# Autodiff and Backpropagation

## Jacobian

Let $\mathbf{f}:\mathbb{R}^n\to \mathbb{R}^m$, we define its Jacobian as:

\begin{aligned} \frac{\partial \mathbf{f}}{\partial \mathbf{x}} = J_{\mathbf{f}}(\mathbf{x}) &= \left( \begin{array}{ccc} \frac{\partial f_1}{\partial x_1}&\dots& \frac{\partial f_1}{\partial x_n}\\ \vdots&&\vdots\\ \frac{\partial f_m}{\partial x_1}&\dots& \frac{\partial f_m}{\partial x_n} \end{array}\right)\\ &=\left( \frac{\partial \mathbf{f}}{\partial x_1},\dots, \frac{\partial \mathbf{f}}{\partial x_n}\right)\\ &=\left( \begin{array}{c} \nabla f_1(\mathbf{x})^T\\ \vdots\\ \nabla f_m(x)^T \end{array}\right) \end{aligned}

Hence the Jacobian $J_{\mathbf{f}}(\mathbf{x})\in \mathbb{R}^{m\times n}$ is a linear map from $\mathbb{R}^n$ to $\mathbb{R}^m$ such that for $\mathbf{x},\mathbf{v} \in \mathbb{R}^n$ and $h\in \mathbb{R}$:

\begin{aligned} \mathbf{f}(\mathbf{x}+h\mathbf{v}) = \mathbf{f}(\mathbf{x}) + h J_{\mathbf{f}}(\mathbf{x})\mathbf{v} +o(h). \end{aligned}

The term $J_{\mathbf{f}}(\mathbf{x})\mathbf{v}\in \mathbb{R}^m$ is a Jacobian Vector Product (JVP), corresponding to the interpretation where the Jacobian is the linear map: $J_{\mathbf{f}}(\mathbf{x}):\mathbb{R}^n \to \mathbb{R}^m$, where $J_{\mathbf{f}}(\mathbf{x})(\mathbf{v})=J_{\mathbf{f}}(\mathbf{x})\mathbf{v}$.

## Chain composition

In machine learning, we are computing gradient of the loss function with respect to the parameters. In particular, if the parameters are high-dimensional, the loss is a real number. Hence, consider a real-valued function $\mathbf{f}:\mathbb{R}^n\stackrel{\mathbf{g}_1}{\to}\mathbb{R}^m \stackrel{\mathbf{g}_2}{\to}\mathbb{R}^d\stackrel{h}{\to}\mathbb{R}$, so that $\mathbf{f}(\mathbf{x}) = h(\mathbf{g}_2(\mathbf{g}_1(\mathbf{x})))\in \mathbb{R}$. We have

\begin{aligned} \underbrace{\nabla\mathbf{f}(\mathbf{x})}_{n\times 1}=\underbrace{J_{\mathbf{g}_1}(\mathbf{x})^T}_{n\times m}\underbrace{J_{\mathbf{g}_2}(\mathbf{g}_1(\mathbf{x}))^T}_{m\times d}\underbrace{\nabla h(\mathbf{g}_2(\mathbf{g}_1(\mathbf{x})))}_{d\times 1}. \end{aligned}

To do this computation, if we start from the right so that we start with a matrix times a vector to obtain a vector (of size $m$) and we need to make another matrix times a vector, resulting in $O(nm+md)$ operations. If we start from the left with the matrix-matrix multiplication, we get $O(nmd+nd)$ operations. Hence we see that as soon as $m\approx d$, starting for the right is much more efficient. Note however that doing the computation from the right to the left requires keeping in memory the values of $\mathbf{g}_1(\mathbf{x})\in\mathbb{R}^m$, and $\mathbf{x}\in \mathbb{R}^n$.

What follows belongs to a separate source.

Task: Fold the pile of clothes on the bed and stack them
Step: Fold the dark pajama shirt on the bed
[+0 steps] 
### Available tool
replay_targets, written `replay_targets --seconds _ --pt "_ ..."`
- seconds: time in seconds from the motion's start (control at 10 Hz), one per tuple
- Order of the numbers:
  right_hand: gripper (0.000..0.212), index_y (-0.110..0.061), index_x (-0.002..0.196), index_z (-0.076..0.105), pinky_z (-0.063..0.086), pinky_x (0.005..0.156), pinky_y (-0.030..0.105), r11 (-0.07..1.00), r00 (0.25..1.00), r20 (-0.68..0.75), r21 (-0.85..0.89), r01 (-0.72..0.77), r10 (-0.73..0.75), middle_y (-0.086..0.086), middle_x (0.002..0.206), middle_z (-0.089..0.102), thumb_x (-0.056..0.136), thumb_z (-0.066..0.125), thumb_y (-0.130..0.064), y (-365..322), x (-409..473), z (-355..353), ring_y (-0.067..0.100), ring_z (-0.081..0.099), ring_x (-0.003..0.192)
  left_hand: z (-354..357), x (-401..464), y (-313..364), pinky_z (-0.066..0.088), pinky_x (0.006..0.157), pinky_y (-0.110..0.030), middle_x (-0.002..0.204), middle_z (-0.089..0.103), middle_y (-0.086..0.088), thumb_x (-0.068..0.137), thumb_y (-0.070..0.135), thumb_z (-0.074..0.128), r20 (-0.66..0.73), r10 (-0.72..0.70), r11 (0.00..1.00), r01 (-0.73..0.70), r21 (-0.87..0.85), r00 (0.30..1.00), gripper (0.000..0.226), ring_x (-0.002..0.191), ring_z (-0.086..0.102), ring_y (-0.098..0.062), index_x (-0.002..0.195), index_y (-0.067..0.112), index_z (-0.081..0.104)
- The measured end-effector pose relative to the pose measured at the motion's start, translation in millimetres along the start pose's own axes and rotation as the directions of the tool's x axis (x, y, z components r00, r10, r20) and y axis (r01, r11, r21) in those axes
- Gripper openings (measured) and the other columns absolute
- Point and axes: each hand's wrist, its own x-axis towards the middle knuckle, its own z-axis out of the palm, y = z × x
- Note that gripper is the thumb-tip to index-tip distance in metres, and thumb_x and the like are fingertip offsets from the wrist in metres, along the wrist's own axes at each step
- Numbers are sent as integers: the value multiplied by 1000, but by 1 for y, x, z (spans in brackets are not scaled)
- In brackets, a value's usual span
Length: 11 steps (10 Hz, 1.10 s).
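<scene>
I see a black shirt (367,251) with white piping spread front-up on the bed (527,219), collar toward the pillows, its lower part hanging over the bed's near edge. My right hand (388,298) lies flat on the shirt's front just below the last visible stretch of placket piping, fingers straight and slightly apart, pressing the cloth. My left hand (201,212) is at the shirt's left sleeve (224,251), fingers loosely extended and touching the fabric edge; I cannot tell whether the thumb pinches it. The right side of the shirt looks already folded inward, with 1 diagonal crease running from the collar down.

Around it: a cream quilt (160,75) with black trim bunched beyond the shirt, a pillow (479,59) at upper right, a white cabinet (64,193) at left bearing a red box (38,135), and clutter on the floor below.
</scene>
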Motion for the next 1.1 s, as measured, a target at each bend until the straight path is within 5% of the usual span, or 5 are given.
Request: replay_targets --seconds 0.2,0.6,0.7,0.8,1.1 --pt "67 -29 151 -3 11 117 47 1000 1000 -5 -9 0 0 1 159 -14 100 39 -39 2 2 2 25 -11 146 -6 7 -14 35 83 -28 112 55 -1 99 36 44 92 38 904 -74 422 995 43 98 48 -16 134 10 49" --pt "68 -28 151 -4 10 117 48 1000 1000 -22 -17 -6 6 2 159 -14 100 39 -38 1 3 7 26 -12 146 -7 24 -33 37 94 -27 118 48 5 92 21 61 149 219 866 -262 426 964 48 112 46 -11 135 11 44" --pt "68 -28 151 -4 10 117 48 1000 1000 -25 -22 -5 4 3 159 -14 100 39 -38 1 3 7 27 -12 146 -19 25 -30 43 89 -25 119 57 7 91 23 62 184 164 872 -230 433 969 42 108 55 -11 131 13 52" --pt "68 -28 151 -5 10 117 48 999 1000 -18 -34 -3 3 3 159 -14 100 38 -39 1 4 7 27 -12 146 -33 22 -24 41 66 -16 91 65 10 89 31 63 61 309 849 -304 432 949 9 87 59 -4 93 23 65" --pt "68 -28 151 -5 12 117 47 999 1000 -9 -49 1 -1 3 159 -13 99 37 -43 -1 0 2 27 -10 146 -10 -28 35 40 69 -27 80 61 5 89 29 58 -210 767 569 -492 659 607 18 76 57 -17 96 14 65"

Backpropagation is an efficient algorithm computing the gradient "from the right to the left", i.e. backward. In particular, we will need to compute quantities of the form: $J_{\mathbf{f}}(\mathbf{x})^T\mathbf{u} \in \mathbb{R}^n$ with $\mathbf{u} \in\mathbb{R}^m$ which can be rewritten $\mathbf{u}^T J_{\mathbf{f}}(\mathbf{x})$ which is a Vector Jacobian Product (VJP), correponding to the interpretation where the Jacobian is the linear map: $J_{\mathbf{f}}(\mathbf{x}):\mathbb{R}^n \to \mathbb{R}^m$, composed with the linear map $\mathbf{u}:\mathbb{R}^m\to \mathbb{R}$ so that $\mathbf{u}^TJ_{\mathbf{f}}(\mathbf{x}) = \mathbf{u} \circ J_{\mathbf{f}}(\mathbf{x})$.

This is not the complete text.